Requirement — The line containing "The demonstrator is" and each line after it, through the final line of the data, are to be retyped exactly, with pictures left out.

Recorded information —
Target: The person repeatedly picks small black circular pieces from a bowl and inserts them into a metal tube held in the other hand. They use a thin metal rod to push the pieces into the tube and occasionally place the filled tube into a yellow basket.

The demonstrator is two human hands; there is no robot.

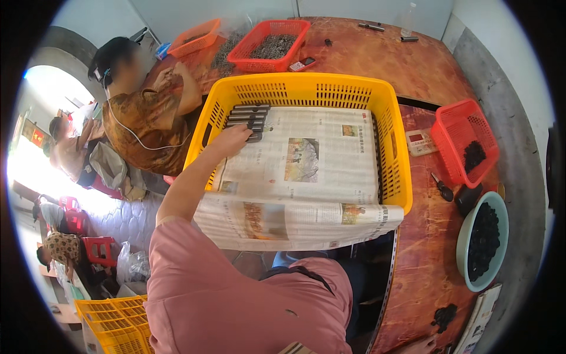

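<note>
My left hand [234, 140] reaches into a large yellow plastic basket [396, 141]. Its fingers are bent round the near end of a short row of dark metal tubes [250, 110], seemingly gripping one tube. The tubes lie side by side on a printed newspaper sheet [342, 156] that lines the basket and hangs over its near rim. At the lower right edge only part of my right hand [421, 346] shows, low over the red-brown table, near a small heap of black parts [444, 317]. What those fingers do is hidden.
On the right stand a pale green basin [463, 259] of black parts and a red basket [446, 141], with scissors [442, 187] nearby. Another red basket [300, 44] of small metal pieces stands at the back. A co-worker [144, 118] sits at the left. Yellow crates [112, 321] are low left.
</note>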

Exercise solution —
The demonstrator is two human hands; there is no robot.


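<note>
My left hand [234, 140] reaches into a large yellow plastic basket [396, 141]. Its fingers are bent round the near end of a short row of dark metal tubes [250, 110], seemingly gripping one tube. The tubes lie side by side on a printed newspaper sheet [342, 156] that lines the basket and hangs over its near rim. At the lower right edge only part of my right hand [421, 346] shows, low over the red-brown table, near a small heap of black parts [444, 317]. What those fingers do is hidden.
On the right stand a pale green basin [463, 259] of black parts and a red basket [446, 141], with scissors [442, 187] nearby. Another red basket [300, 44] of small metal pieces stands at the back. A co-worker [144, 118] sits at the left. Yellow crates [112, 321] are low left.
</note>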

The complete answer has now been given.